Lemma: $F(2^a) = 2^a-1$
Proof: We have $F(2^a) = 2^{a-1} + 2^{a-2} + \cdots + 1 = 2^a-1$.
$\blacksquare$
Lemma: If $b < 2^a$, then $F(2^a + b) = F(2^a) + F(b)$.
Proof: For every $x < a$, $\frac{2^a}{2^x}$ is an integer and thus
$$
\left\lfloor \frac{2^a + b}{2^x} \right\rfloor
=
\left\lfloor \frac{2^a}{2^x} \right\rfloor
+
\left\lfloor \frac{b}{2^x} \right\rfloor
$$
For every $x \geq a$, we have $\left\lfloor \frac{b}{2^x} \right\rfloor = 0$, so the equation holds as well.
$\blacksquare$
A consequence of this is that $a - F(a)$ is the number of ones in the binary representation of $a$.
So $kn - n + 1 > F(kn) - F(n)$ means that $kn - F(kn) \geq n - F(n)$, which means that the binary representation of $kn$ has at least as many ones as the one of $n$.
So it's obvious that $k = 2^a$ always works.
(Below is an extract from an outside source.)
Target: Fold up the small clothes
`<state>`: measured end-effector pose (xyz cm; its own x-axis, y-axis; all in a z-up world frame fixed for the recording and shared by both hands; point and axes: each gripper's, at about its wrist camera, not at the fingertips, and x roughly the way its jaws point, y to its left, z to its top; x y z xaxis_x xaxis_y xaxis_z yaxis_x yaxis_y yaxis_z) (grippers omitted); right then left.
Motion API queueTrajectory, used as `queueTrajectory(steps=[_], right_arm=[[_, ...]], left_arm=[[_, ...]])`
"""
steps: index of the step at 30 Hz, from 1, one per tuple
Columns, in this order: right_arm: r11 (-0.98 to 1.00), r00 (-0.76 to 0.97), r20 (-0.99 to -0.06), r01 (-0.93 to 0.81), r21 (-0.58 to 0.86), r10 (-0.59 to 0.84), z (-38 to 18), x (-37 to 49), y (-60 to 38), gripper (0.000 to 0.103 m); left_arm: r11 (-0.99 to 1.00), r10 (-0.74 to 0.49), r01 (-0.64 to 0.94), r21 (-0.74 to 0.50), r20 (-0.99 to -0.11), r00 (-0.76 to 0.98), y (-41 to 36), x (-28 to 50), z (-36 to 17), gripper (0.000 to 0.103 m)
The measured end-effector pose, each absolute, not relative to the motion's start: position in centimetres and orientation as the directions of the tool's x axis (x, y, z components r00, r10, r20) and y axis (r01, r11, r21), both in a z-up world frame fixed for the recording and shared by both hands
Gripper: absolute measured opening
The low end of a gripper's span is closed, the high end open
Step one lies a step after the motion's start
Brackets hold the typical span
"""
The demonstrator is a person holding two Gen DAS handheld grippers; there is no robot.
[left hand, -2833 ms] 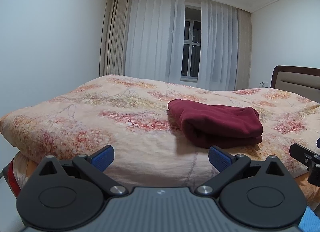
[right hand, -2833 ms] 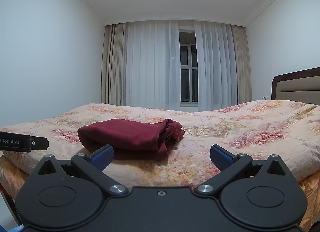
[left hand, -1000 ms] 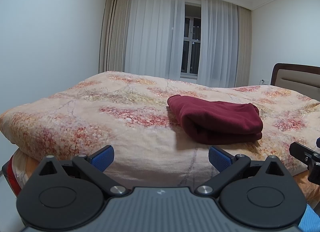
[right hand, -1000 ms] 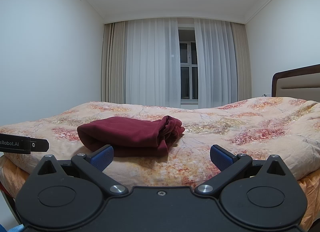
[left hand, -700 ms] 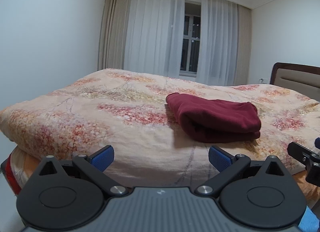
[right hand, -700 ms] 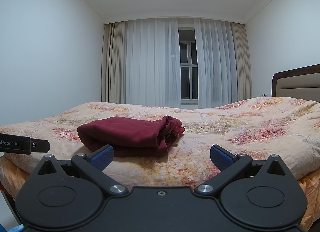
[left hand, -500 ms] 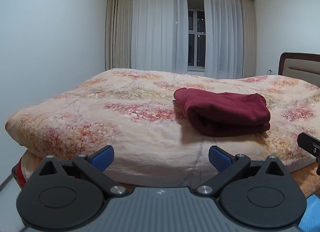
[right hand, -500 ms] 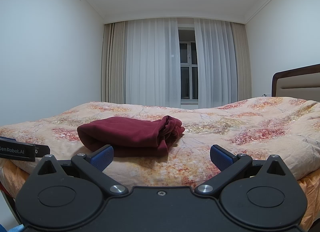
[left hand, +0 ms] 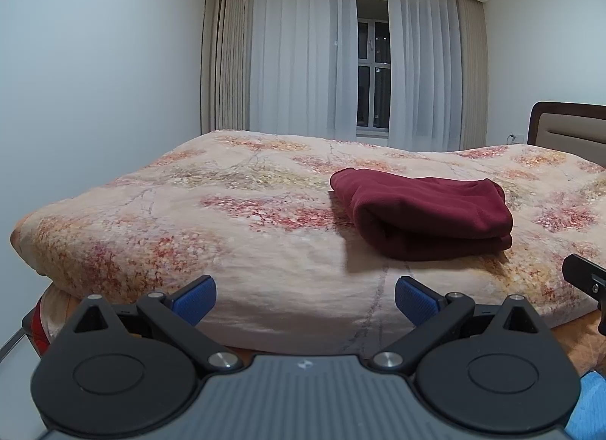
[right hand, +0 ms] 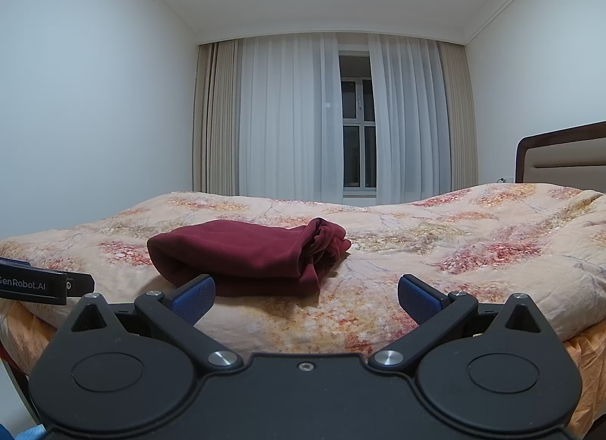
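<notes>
Nearest the cameras, the left gripper (left hand: 305, 294) and the right gripper (right hand: 306, 295) are held short of the bed's edge, fingers spread wide with nothing between them. Beyond them, on the flowered bedspread (left hand: 189, 220), the dark red garment (left hand: 422, 218) lies in a soft folded stack. It is judged light, limp and likely to sag, so it is best pinched at the bunched open end (right hand: 322, 241), through all the layers.
</notes>
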<state>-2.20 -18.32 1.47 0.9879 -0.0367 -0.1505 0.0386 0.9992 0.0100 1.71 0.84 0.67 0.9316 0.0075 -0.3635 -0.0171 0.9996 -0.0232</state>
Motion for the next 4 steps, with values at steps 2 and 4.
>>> queueTrajectory(steps=[2,4], right_arm=[[0.999,0.988,-0.15,0.039,0.01,-0.037,1.47,-2.2,-18.33,0.102],[0.999,0.988,-0.15,0.039,0.01,-0.037,1.46,-2.21,-18.31,0.103]], left_arm=[[1.0,0.01,-0.019,-0.022,-0.366,0.931,0.84,1.75,0.66,0.103],[1.0,0.009,-0.02,-0.024,-0.368,0.93,0.89,1.84,0.65,0.103]])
I'll think of some reasons why other $k$s don't work shortly. 
A: It holds that for any number n the exponent $e_p(n)$ of a prime p in n! is exactly
$e_p(n) = \frac{n-d_p(n)}{p-1}$
where $d_p(n)$ denotes the sum of digits in base p.
This leads to the following reformulation of the problem:
Find all positive integers $k$ such that for all positive integers n
$\frac{(k-1)n-d_2(kn)+d_2(n)}{1}<(k-1)n+1 \\
d_2(n)-d_2(kn) < 1 \\ 
d_2(n) \leq d_2(kn)$ 
We note for all $k$ not relatively prime to 2:
Let $p_2$ be the exponent of 2 in the prime factorization of $k$. We define $k^*$ as then $k^* = k/(2^{p_2})$ which is relatively prime to 2. Now $d_2(n) \leq d_2(k^*n) \Leftrightarrow d_2(n) \leq d_2(kn)$. Hence we only need to prove or disprove the statement for numbers relatively prime to 2.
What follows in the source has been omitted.